In place of real information, writers found themselves asking anyone and everyone for clues as to the direction of talks--their agents, fellow writers, and producers who presumably are sitting on the other side of the labor fence.

David Black, in New York Wednesday night, felt even further removed from the talks.

“In some ways, just because we’re so far from the hurly-burly, it’s like people during World War II reading the evening papers about the battles. The gunfire is too distant to be heard but we know it’s going to have an effect on us,” said Black, a co-executive producer of A&E;’s drama “100 Centre Street,” which is produced in New York.

Back in Los Angeles, most writers reasserted what the union has expressed all along: that the gains they are requesting, including a modest bump in residual payments when writers’ work appears on cable television and overseas, are hardly outlandish.
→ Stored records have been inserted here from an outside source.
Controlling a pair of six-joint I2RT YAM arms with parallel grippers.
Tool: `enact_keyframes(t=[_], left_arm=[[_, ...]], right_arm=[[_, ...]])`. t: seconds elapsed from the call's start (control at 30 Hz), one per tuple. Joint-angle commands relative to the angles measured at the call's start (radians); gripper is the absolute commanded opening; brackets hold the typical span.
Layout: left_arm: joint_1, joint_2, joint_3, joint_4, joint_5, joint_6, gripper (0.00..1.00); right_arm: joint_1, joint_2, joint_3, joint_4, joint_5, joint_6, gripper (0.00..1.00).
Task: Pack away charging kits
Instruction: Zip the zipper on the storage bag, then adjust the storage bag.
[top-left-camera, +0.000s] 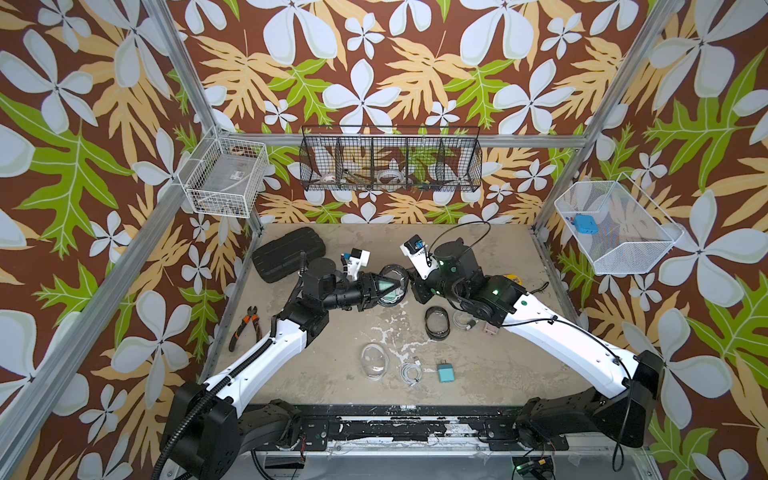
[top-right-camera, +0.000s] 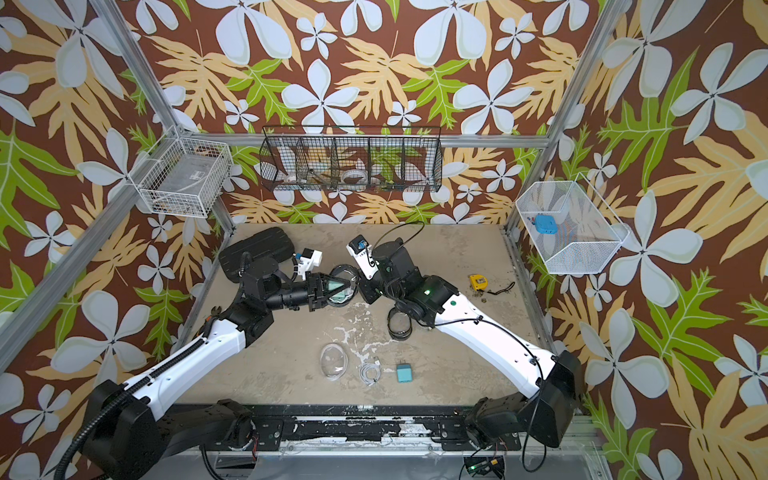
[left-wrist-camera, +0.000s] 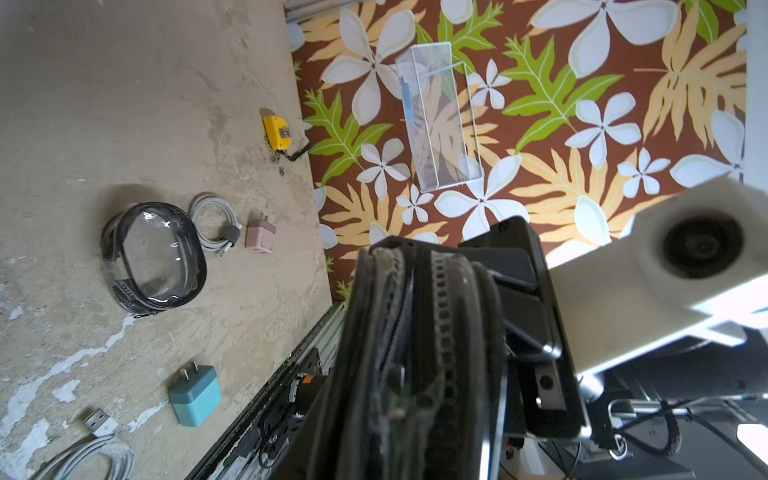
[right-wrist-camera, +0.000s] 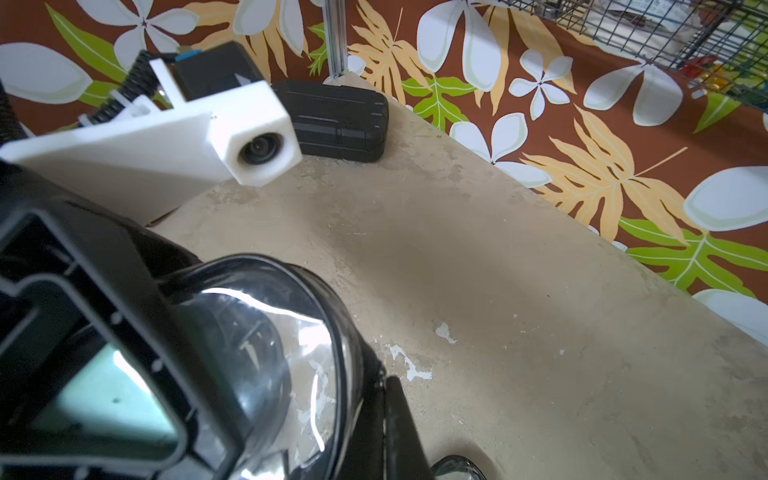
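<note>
Probably a robot test cell in a lab, not a home: a left arm and a right arm are bolted to a rail along the near edge of a scuffed table. Bare metal posts carry flower-print walls, with wire baskets hung on them.

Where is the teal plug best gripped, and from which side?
Grip the teal plug across its two smooth side faces, coming straight down from above. It lies flat, prongs pointing away from the robot, and the coiled white cable beside it lies apart, so both sides are free.
</note>
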Motion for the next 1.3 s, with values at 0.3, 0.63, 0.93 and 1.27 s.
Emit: enact_keyframes(t=[0.3, 0.63, 0.93, 1.27], left_arm=[[-0.008, -0.047, -0.015, -0.023, 0.34, 0.255, 0.0], [-0.062, 0.042, 0.186, -0.396, 0.245, 0.719, 0.0], [-0.111, 0.127, 0.342, -0.697, 0.122, 0.995, 0.0], [-0.136, 0.161, 0.431, -0.84, 0.089, 1.113, 0.04]], right_arm=[[-0.007, -0.055, 0.095, -0.006, -0.209, -0.081, 0.0], [-0.121, -0.174, 0.142, -0.294, -0.407, -0.058, 0.24], [-0.191, -0.157, 0.119, -0.281, -0.742, -0.008, 0.54], [-0.157, -0.141, -0.006, -0.257, -0.786, -0.021, 0.0]])
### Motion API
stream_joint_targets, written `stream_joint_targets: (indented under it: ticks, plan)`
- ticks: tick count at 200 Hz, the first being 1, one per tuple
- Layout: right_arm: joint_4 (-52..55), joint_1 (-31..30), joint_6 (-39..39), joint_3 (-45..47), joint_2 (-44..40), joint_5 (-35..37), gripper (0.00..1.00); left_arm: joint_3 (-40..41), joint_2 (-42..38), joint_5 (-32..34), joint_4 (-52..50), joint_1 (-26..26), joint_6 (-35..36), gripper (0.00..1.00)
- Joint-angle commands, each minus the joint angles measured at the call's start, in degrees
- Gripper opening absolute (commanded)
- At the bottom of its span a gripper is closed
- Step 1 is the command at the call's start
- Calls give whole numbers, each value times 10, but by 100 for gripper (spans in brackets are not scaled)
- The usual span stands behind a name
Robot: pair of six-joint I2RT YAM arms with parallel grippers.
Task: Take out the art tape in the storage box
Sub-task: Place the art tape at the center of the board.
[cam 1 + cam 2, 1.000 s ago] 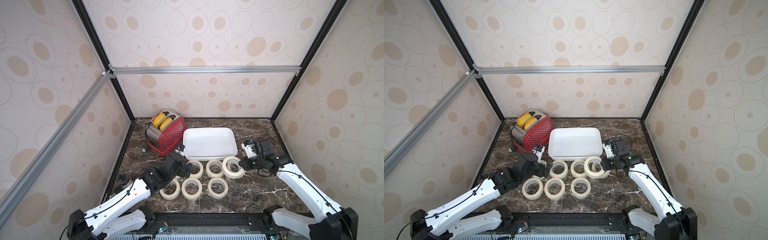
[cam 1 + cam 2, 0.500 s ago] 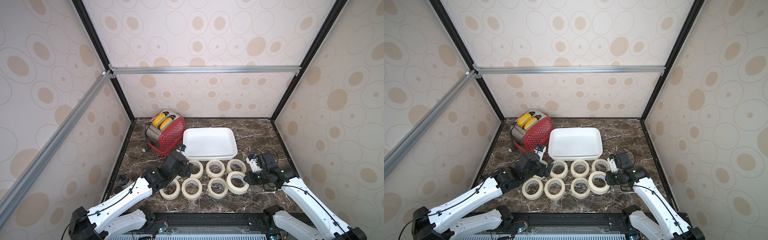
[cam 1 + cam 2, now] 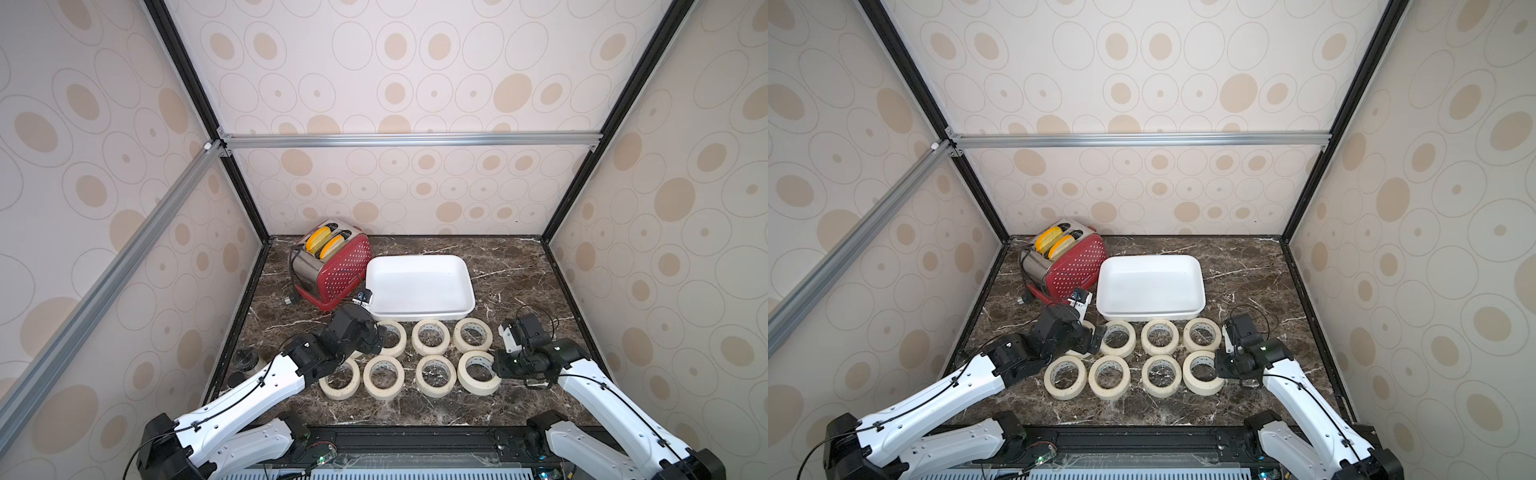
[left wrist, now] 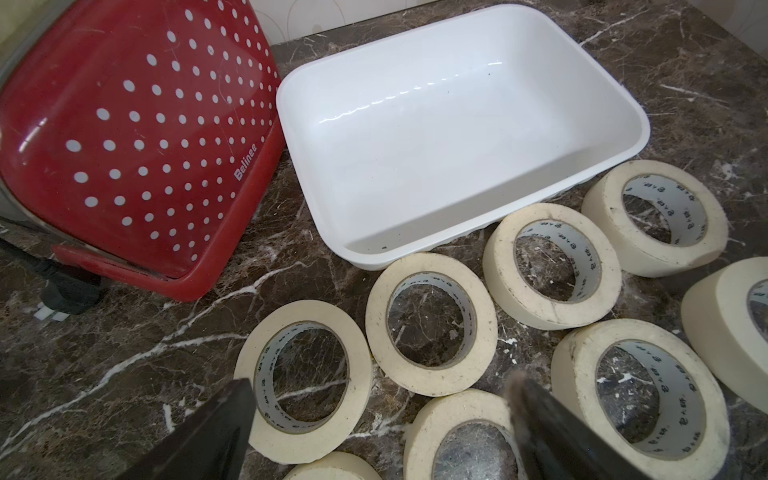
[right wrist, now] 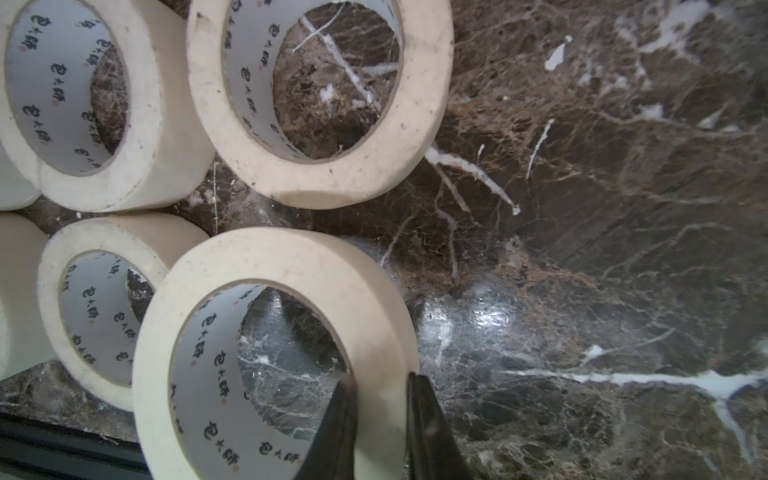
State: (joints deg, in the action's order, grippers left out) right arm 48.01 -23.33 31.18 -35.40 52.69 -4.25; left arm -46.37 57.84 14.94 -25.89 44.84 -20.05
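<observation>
The white storage box [image 3: 417, 286] [image 3: 1150, 286] [image 4: 457, 124] stands empty at mid-table. In front of it, several cream art tape rolls lie flat in two rows on the dark marble. My right gripper [image 5: 380, 386] [image 3: 496, 368] is shut on the wall of the roll at the right end of the front row [image 5: 270, 316] [image 3: 478, 374] [image 3: 1202, 374], one finger inside the ring and one outside. That roll sits low at the table; whether it rests there I cannot tell. My left gripper [image 4: 378, 399] [image 3: 380, 334] is open over the left end of the rows, holding nothing.
A red dotted toaster [image 3: 332, 270] [image 4: 137, 137] with two yellow slices stands left of the box, its black plug [image 4: 62, 286] on the marble beside it. Patterned enclosure walls close in three sides. Bare marble lies right of the rolls [image 5: 582, 249].
My right gripper has carried its roll from beside the back row, near the box's front right corner, toward the front and down to the right end of the front row. The left arm has barely moved.
</observation>
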Motion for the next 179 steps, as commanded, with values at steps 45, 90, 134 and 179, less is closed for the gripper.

Given this, few questioned the tactics of WGA negotiators--or the insistence that writers themselves be kept out of the loop for now.

“The feeling is that, if anything remotely resembling a reasonable offer is made, everyone would” accept it, said Bruce Eric Kaplan, a writer on the forthcoming HBO series “Six Feet Under.” Kaplan pointed to the writers’ request that the Fox television network pay residuals at the same rate as the competing broadcast networks.

Others wondered whether a multiplicity of issues ultimately undermined negotiations.

For TV writers, cable residuals have the most immediate economic effect, given that many prime-time dramas and sitcoms will live on in perpetuity on the increasing number of cable networks looking for programming. Screenwriters, meanwhile, have reason to want a bigger piece of the pie from videocassette and DVD sales of their movies. Also of importance to screenwriters: so-called creative rights issues, such as allowing access to writers on movie sets and the routine awarding of “A film by” credits to first-time directors.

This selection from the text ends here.